TinyML (machine learning) enables the performance of data analytics on low-powered hardware with low processing power and small memory size. ABI Research says it could revolutionise IoT.
ABI Research says a growing number of devices are being developed to support AI at the network edge, but are underpowered for such a task, and TinyML could be the answer.
In a whitepaper, TinyML: The Next Big Opportunity in Tech, ABI Research says TinyML—also referred to as ‘very edge AI’, edge AI, a subset of edge AI—is an ML technology that enables the performance of data analytics on low-power hardware and software, typically in the milliwatt range, using algorithms, networks and models of 100 Kilobytes or less.
ABI Research forecasts the global installed base of IoT devices will grow from 6.6 billion in 2020 to 23.72 billion by 2026, and that each represents an opportunity for AI and ML. As a result, it is forecasting the TinyML market to grow from 15.2 million shipments in 2020 to 2.5 billion in 2030.
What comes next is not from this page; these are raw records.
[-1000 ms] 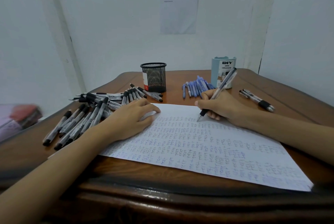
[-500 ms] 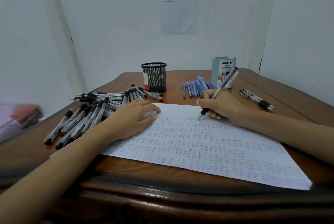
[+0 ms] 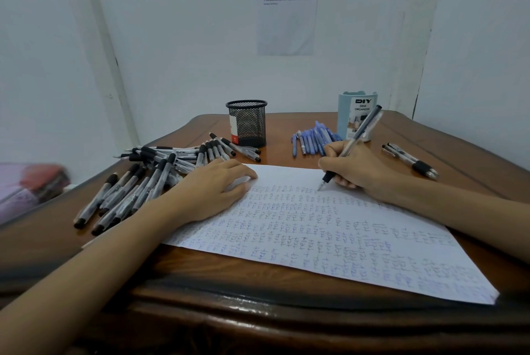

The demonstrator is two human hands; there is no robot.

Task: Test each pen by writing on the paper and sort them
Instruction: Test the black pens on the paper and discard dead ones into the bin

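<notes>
A white paper (image 3: 329, 228) covered with rows of small pen marks lies on the wooden desk (image 3: 258, 277). My right hand (image 3: 358, 167) grips a clear pen with a black grip (image 3: 355, 139), its tip touching the paper near the top rows. My left hand (image 3: 212, 187) rests flat on the paper's upper left corner. A heap of black-capped pens (image 3: 134, 185) lies to the left, and a row of blue pens (image 3: 312, 139) lies behind my right hand.
A black mesh cup (image 3: 247, 122) stands at the back centre, a pale blue desk organizer (image 3: 352, 114) at the back right. Two black-grip pens (image 3: 410, 161) lie to the right. A printed sheet (image 3: 288, 5) hangs on the wall.
The pen tip in my right hand has shifted slightly along the top row of marks. My left hand stays on the paper.
</notes>
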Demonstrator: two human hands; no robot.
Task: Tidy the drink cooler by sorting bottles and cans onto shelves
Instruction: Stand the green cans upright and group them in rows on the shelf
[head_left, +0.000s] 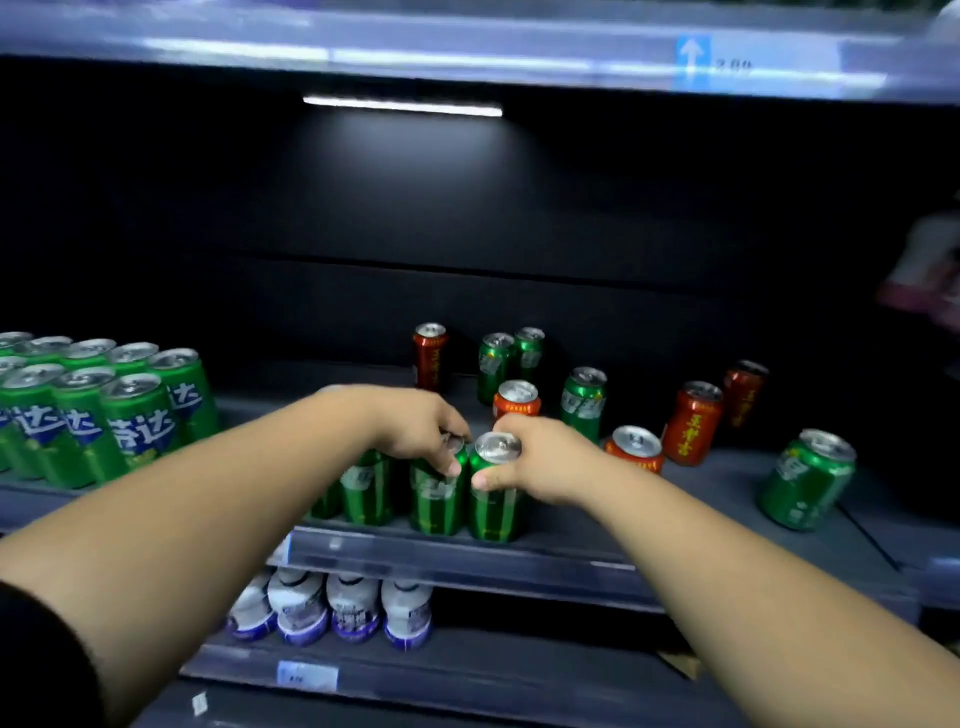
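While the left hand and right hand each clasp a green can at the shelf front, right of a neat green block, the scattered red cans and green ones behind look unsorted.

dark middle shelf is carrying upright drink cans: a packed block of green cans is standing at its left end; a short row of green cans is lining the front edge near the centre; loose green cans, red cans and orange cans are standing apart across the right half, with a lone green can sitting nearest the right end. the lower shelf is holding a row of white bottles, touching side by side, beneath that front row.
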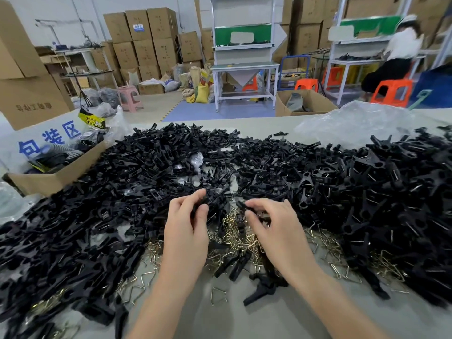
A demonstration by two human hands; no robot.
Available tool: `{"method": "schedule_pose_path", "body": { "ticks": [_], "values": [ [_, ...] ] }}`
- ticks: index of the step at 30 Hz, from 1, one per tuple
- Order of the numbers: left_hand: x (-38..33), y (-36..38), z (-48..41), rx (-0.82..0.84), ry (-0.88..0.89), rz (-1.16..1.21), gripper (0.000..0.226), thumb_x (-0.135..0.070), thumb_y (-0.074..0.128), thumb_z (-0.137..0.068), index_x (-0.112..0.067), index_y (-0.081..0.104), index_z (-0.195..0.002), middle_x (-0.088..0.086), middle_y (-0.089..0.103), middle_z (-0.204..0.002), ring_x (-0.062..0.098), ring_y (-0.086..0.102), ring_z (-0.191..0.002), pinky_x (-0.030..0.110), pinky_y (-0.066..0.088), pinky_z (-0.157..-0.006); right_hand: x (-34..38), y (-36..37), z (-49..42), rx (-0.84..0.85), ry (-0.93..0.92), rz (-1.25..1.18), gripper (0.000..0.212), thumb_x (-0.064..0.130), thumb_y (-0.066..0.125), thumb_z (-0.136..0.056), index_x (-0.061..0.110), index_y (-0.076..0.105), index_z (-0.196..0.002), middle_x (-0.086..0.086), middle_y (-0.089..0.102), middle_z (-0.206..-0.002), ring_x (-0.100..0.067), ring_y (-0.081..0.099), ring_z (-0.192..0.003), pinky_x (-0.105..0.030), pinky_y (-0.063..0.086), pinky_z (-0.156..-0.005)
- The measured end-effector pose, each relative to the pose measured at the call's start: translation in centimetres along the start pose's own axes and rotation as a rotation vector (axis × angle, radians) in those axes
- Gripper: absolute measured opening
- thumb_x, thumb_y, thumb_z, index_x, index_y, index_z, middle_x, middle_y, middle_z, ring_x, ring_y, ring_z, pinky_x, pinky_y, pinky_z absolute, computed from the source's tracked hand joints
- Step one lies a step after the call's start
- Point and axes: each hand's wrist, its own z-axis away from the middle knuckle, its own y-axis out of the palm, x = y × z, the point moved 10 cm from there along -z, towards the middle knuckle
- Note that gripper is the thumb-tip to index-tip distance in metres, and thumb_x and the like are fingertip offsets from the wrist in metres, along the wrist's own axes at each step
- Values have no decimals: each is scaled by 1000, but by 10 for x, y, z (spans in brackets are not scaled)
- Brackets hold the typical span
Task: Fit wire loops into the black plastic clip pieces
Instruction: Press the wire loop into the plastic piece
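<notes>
Warehouse worktop [232, 319] heaped with black clip pieces [146, 167]; wire loops [234, 232] piled near front edge, centre. Left grip [187, 228] pinches clip piece [198, 205], right grip [276, 228] curled round second clip piece [243, 207], both just above loops

**Black heaps, brassy wire, pale table**

On my feed the clip pieces [146, 167] are a uniform matte black across every heap. The wire loops [234, 232] among them read pale gold to silver. I see the table [220, 319] as a flat grey-green. At the left, a brown cardboard box [49, 183] sits below a white sign [52, 133] with blue characters. Further back I make out orange stools [392, 90], a pink stool [129, 96], a yellow sack [201, 92] and a green panel [220, 35].
</notes>
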Motion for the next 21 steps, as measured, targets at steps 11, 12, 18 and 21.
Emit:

It suggests the technology has benefits for data privacy and, live saving potential.
“AI processing at the very edge minimises the data traffic between IoT devices and gateways. Only data that are deemed critical to the system will be sent as an action point. Most of the data stay in the IoT devices without the risk of being collected for malicious purposes.”
And: “Indoor air pollution is responsible for 1.6 million deaths every year. Smart home devices equipped with TinyML chipsets can provide feedback to end users based on the changes to their surrounding environment, including drastic fluctuations in humidity and temperature, the absence of light source and specific nutrients, and sudden spikes in harmful air particles, without a major impact on the overall power consumption.”